> [What is expected]: Copy the listing below in full and skip every picture.

> [Source material]:
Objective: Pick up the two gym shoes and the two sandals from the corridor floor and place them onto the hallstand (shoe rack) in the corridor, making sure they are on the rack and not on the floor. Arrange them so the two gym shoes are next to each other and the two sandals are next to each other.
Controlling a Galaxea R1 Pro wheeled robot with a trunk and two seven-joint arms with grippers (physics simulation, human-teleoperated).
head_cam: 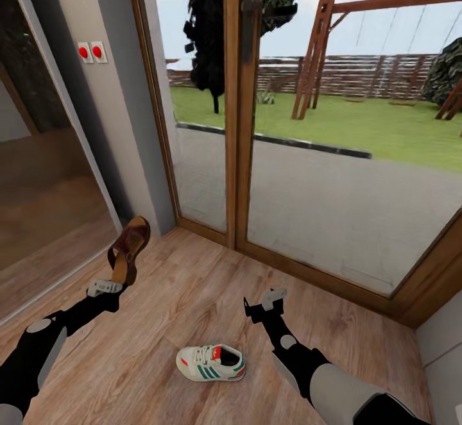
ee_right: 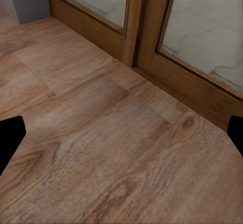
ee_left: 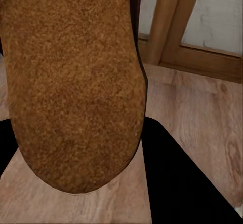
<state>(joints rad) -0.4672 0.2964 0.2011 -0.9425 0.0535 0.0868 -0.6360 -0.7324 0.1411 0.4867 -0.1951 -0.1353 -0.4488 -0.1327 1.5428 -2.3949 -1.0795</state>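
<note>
The sandal (ee_left: 76,82) sits clamped in the left pincer (head_cam: 114,284), held upright above the floor (head_cam: 192,297). The right pincer (head_cam: 266,303) hangs wide and empty. One shoe (head_cam: 212,362) lies between the arms. With only the sandal's end gripped, it could swing loose in transit.

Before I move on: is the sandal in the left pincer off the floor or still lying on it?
Off the floor: the sandal stands on end, clamped in the left pincer.
</note>
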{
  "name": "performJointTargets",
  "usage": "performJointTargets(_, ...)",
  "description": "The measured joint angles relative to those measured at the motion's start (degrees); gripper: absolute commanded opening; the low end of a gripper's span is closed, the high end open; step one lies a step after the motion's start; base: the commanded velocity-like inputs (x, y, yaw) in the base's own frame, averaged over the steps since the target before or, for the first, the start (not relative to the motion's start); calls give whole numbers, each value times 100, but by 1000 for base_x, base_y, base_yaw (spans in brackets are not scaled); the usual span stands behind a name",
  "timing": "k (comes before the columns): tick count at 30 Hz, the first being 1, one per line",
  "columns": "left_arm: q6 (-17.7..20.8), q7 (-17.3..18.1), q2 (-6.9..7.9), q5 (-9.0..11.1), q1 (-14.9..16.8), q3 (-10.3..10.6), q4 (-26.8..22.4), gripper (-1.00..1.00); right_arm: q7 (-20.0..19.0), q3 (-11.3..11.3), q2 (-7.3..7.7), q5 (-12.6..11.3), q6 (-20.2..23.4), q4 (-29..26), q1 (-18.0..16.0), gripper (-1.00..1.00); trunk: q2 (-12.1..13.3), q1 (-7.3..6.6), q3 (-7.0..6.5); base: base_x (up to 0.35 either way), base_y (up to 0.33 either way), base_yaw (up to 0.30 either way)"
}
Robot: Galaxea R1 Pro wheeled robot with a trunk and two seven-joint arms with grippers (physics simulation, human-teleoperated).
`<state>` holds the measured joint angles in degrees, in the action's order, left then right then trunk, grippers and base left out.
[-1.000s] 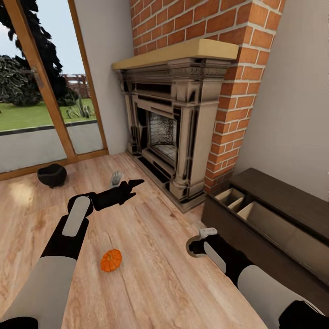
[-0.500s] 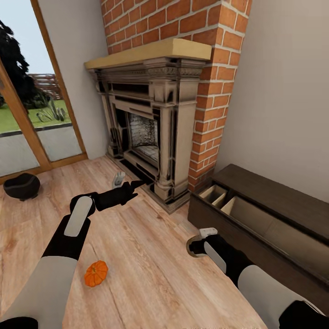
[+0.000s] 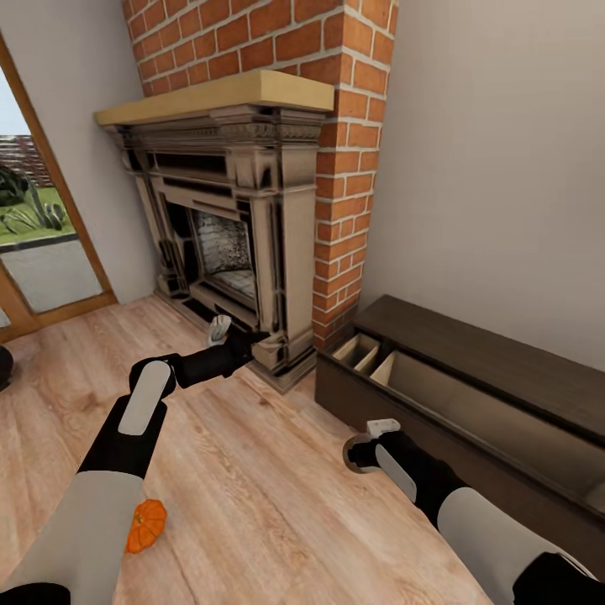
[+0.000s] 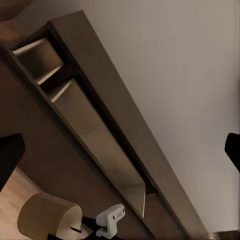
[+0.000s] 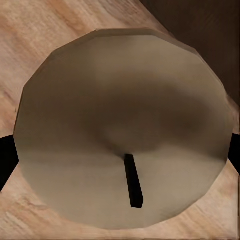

> [Solution to this exercise]:
Objective: Pick up the two gym shoes and the two sandals from the corridor floor and place them onto the hallstand (shoe rack) in the corridor, making sure they are on the rack and not on the floor. Arrange them so the two gym shoes are next to each other and the two sandals are next to each other.
Controlling a Galaxea R1 Pro wheeled robot with a trunk and two seven-joint arms with grippers (physics simulation, human-teleoperated).
head_cam: 
ee_right: 
ee_left: 
<state>(joints rad) -0.4672 0.2964 0.2011 -0.9425 0.0535 0.0868 -0.6360 -0.7324 0.1411 0.4867 -0.1951 -0.1353 -0.4488 -0.1327 1.5428 -2.3949 -1.0795</state>
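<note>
The sandal (ee_left: 76,82) sits clamped in the left pincer (head_cam: 114,284), held upright above the floor (head_cam: 192,297). The right pincer (head_cam: 266,303) hangs wide and empty. One shoe (head_cam: 212,362) lies between the arms. With only the sandal's end gripped, it could swing loose in transit.

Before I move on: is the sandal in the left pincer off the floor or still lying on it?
Off the floor: the sandal stands on end, clamped in the left pincer.
</note>
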{
  "name": "performJointTargets",
  "usage": "performJointTargets(_, ...)",
  "description": "The measured joint angles relative to those measured at the motion's start (degrees); gripper: absolute commanded opening; the low end of a gripper's span is closed, the high end open; step one lies a step after the motion's start; base: the commanded velocity-like inputs (x, y, yaw) in the base's own frame, averaged over the steps since the target before or, for the first, the start (not relative to the motion's start); calls give whole numbers, each value times 100, but by 1000 for base_x, base_y, base_yaw (spans in brackets are not scaled); the usual span stands behind a name",
  "timing": "k (comes before the columns): tick count at 30 Hz, the first being 1, one per line",
  "columns": "left_arm: q6 (-17.7..20.8), q7 (-17.3..18.1), q2 (-6.9..7.9), q5 (-9.0..11.1), q1 (-14.9..16.8), q3 (-10.3..10.6), q4 (-26.8..22.4), gripper (-1.00..1.00); right_arm: q7 (-20.0..19.0), q3 (-11.3..11.3), q2 (-7.3..7.7), q5 (-12.6..11.3), q6 (-20.2..23.4), q4 (-29..26), q1 (-18.0..16.0), gripper (-1.00..1.00); trunk: q2 (-12.1..13.3), q1 (-7.3..6.6), q3 (-7.0..6.5); base: base_x (up to 0.35 either way), base_y (up to 0.33 either way), base_yaw (up to 0.30 either way)"
}
Robot: Galaxea R1 Pro wheeled robot with a trunk and two seven-joint arms with grippers (physics simulation, human-teleoperated).
`<state>` holds the measured joint angles in degrees, in the action's order, left then right then trunk, grippers and base left out.
[-1.000s] 
[-0.500s] 
[+0.000s] 
[+0.000s] 
[+0.000s] 

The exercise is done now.